Они уже шли над темной Москвой-рекой по мосту, с которого, если посмотреть направо, виден Кремль. И они посмотрели направо.
Мрачное и волнующее предстало им зрелище на осеннем рассвете. В мусоре культурных наслоений, в медленно просыпающемся повседневном муравейнике поздней осени – крепость. Средневековая, построенная с размахом, рассчитанная на вечность. Темно-красная крепость с зубчатой стеной и бойницами, с башнями – гранеными или круглыми, приземистыми или многоярусными – под островерхими зелеными шатрами, увенчанными то рождественскими звездами, то золотыми двуглавыми орлами… Ни одной одинаковой башни, но все – совершенно одной породы и качества, как елки в одном бору. И уж точно не было больше нигде в мире такого бора. Нигде больше не росли такие вот могучие каменные ели с темно-красными стволами и сочно-темно-вечно-зелеными конусами крон… А внутри крепости, за высокими итальяно-китайскими зубчатыми стенами – легкие, как облака, бело-розовые на рассвете – соборы, с колокольнями, с матово-золотыми шеломами куполов и сияющими, подробно вырезанными затейливыми крестами, попирающими полумесяц. Соборы в бору… И все это в утреннем, как бы снизу бьющем, теплом свете, да на фоне сизого, ненастного неба…
– Утро красит ровным светом… Сердце родины моей… – услышал Чанов голос Паши. – О, какое сердце… О!.. Круто!..
«Нежным светом красит, – подумал Чанов. – Поэт… А слов-то не знает… Вон как его распирает…». И догадался вдруг: оттого ведь и поэт, что слов не знает. Именно ему предстоит слова найти, потому что именно он – хочет сказать…
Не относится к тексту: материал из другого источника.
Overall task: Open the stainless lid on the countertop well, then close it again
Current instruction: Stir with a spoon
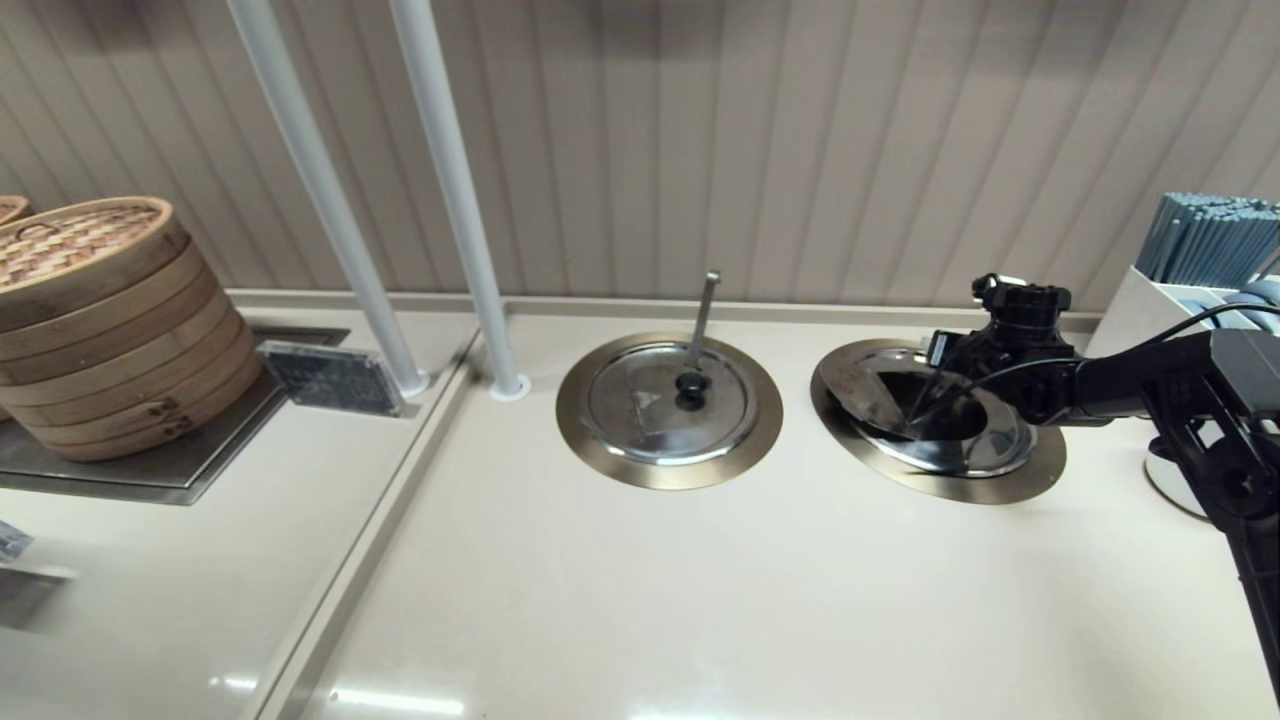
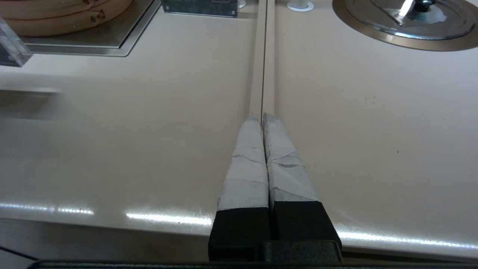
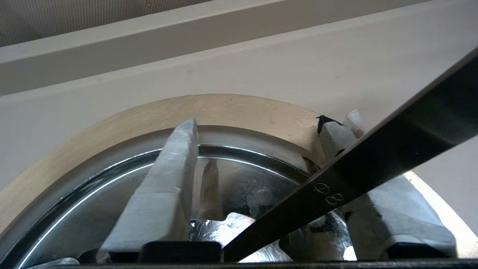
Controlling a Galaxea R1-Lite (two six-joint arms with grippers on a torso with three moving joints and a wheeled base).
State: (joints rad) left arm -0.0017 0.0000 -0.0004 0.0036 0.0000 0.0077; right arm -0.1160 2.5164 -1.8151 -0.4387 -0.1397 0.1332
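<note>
The stainless lid [image 1: 890,400] lies in the bronze collar [image 1: 1040,470] of the countertop well at the right. Its slanting ladle handle [image 1: 922,400] rises toward my right gripper [image 1: 960,385], which hovers low over the lid. In the right wrist view this gripper [image 3: 261,127] is open, its taped fingers [image 3: 168,186] spread over the lid [image 3: 242,175] near the collar [image 3: 224,112]. The ladle handle [image 3: 373,164] crosses in front of one finger. A dark shape low between the fingers may be the knob. My left gripper [image 2: 261,117] is shut and empty, parked over the counter's near edge.
The twin lid [image 1: 665,405] with its upright ladle handle [image 1: 703,315] sits left of the task well. Stacked bamboo steamers [image 1: 100,320] stand far left, two white poles [image 1: 460,200] behind, and a white box of chopsticks [image 1: 1200,260] at the far right.
</note>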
Тут же, как будто подслушав, Паша сознался:
– Я совершенно ничего выразить не могу. Болтаю всякую чушь. Стихи писать – это для меня единственный, вы понимаете, Чанов, единственный способ хоть иногда, хоть что-то действительно высказать. Вот мука-то… Правда?..
Павлуша отвернулся от Кремля, забежал вперед и заглянул в лицо Чанову, прямо-таки остановив его на мосту:
– Давайте я вам сейчас историю расскажу, про волчицу Дуню.
И рассказал, очень просто. Не отпустил Чанова с моста, заставив почувствовать пронизывающий холод этого, будто бы теплого по первому снегу, предзимнего утра.